- Work item
The reply should contain every line of the data, repeated exactly, and no pictures.

----- Data provided

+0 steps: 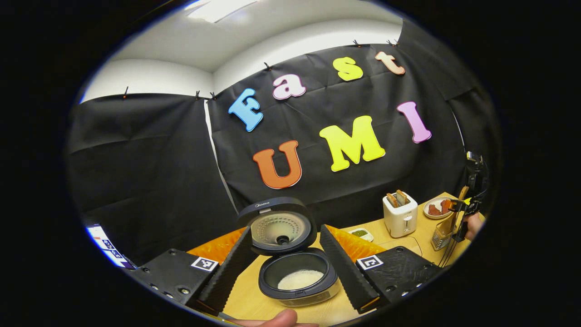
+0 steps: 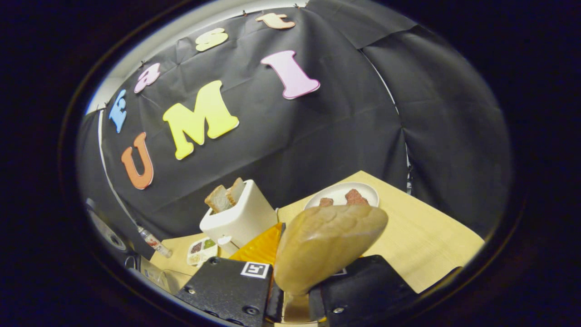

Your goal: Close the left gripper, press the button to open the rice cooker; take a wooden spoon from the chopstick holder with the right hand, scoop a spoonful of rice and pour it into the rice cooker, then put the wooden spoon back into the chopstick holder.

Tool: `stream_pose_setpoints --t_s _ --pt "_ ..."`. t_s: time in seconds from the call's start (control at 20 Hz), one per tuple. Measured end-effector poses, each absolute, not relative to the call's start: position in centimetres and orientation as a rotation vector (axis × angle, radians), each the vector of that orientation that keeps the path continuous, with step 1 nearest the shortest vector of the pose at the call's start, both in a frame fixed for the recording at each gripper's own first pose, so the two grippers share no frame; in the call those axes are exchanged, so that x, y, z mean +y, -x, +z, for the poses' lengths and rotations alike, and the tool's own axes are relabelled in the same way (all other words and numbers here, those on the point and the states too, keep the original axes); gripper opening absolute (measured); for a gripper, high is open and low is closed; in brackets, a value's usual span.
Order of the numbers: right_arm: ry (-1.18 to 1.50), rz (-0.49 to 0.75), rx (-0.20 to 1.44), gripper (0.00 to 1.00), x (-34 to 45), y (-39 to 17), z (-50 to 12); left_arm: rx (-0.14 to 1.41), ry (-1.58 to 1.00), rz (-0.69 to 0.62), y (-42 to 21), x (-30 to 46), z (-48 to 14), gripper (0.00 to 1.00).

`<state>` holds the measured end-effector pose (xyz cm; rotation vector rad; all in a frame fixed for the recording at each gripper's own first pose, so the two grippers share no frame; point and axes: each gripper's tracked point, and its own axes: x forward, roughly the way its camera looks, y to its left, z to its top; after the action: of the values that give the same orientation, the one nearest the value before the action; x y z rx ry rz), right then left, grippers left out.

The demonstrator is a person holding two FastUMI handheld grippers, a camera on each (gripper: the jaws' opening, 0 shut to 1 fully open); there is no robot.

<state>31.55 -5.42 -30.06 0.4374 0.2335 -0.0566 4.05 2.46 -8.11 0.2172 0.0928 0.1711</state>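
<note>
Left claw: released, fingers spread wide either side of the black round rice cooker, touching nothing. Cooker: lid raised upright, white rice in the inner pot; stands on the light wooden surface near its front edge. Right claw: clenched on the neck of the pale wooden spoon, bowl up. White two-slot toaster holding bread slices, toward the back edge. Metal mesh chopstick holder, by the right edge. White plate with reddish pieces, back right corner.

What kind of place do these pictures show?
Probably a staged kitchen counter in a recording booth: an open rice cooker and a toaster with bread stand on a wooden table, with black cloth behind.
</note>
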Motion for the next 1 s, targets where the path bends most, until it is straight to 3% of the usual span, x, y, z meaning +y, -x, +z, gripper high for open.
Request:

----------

- Task answer
+0 steps: 
+0 steps: 

Your goal: Close the left gripper, press the button to open the rice cooker; take a wooden spoon from the chopstick holder with the right hand, scoop a spoonful of rice and pour it into the rice cooker, then put the wooden spoon back into the chopstick holder.

Tool: `stream_pose_setpoints --t_s _ --pt "_ ..."`. t_s: time in seconds from the call's start (control at 20 Hz), one per tuple. Measured end-effector poses, each absolute, not relative to the call's start: position in centimetres and orientation as a rotation vector (axis × angle, radians), each the vector of that orientation that keeps the path continuous, with step 1 nearest the shortest vector of the pose at the call's start, both in a frame fixed for the recording at each gripper's own first pose, so the two grippers share no frame; in the call those axes are exchanged, so that x, y, z mean +y, -x, +z, for the poses' lengths and rotations alike, and the tool's own axes are relabelled in the same way (all other words and numbers here, those on the point and the states too, keep the original axes); gripper opening absolute (measured); for a gripper, high is open and low is closed; in brackets, a value's usual span.
Order of the numbers: right_arm: ry (-1.18 to 1.50), rz (-0.49 to 0.75), rx (-0.20 to 1.44), gripper (0.00 to 1.00), x (-34 to 45), y (-39 to 17), z (-50 to 12); left_arm: rx (-0.14 to 1.41), ry (-1.58 to 1.00), rz (-0.69 to 0.62), y (-42 to 21), x (-30 to 46), z (-48 to 14), gripper (0.00 to 1.00).

`<state>` holds the measured end-effector pose (xyz cm; rotation vector rad; all in a frame fixed for the recording at each gripper's own first pose, so the two grippers share no frame; point and axes: each gripper's tracked point, and its own axes: x forward, roughly the way its camera looks, y to its left, z to its top; after the action: of the values that give the same orientation, the one nearest the value before the action; x y z rx ry rz), right then left, grippers left out.

The demonstrator is a person holding two FastUMI handheld grippers, a camera on each (gripper: the jaws' opening, 0 shut to 1 fully open); there is no robot.

<state>31.55 -5.42 -30.06 0.4374 0.2335 -0.0566 4.05 2.46 -8.11 0.2172 0.0928 0.1711</state>
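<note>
Left claw: released, fingers spread wide either side of the black round rice cooker, touching nothing. Cooker: lid raised upright, white rice in the inner pot; stands on the light wooden surface near its front edge. Right claw: clenched on the neck of the pale wooden spoon, bowl up. White two-slot toaster holding bread slices, toward the back edge. Metal mesh chopstick holder, by the right edge. White plate with reddish pieces, back right corner.

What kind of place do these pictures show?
Probably a staged kitchen counter in a recording booth: an open rice cooker and a toaster with bread stand on a wooden table, with black cloth behind.
</note>
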Motion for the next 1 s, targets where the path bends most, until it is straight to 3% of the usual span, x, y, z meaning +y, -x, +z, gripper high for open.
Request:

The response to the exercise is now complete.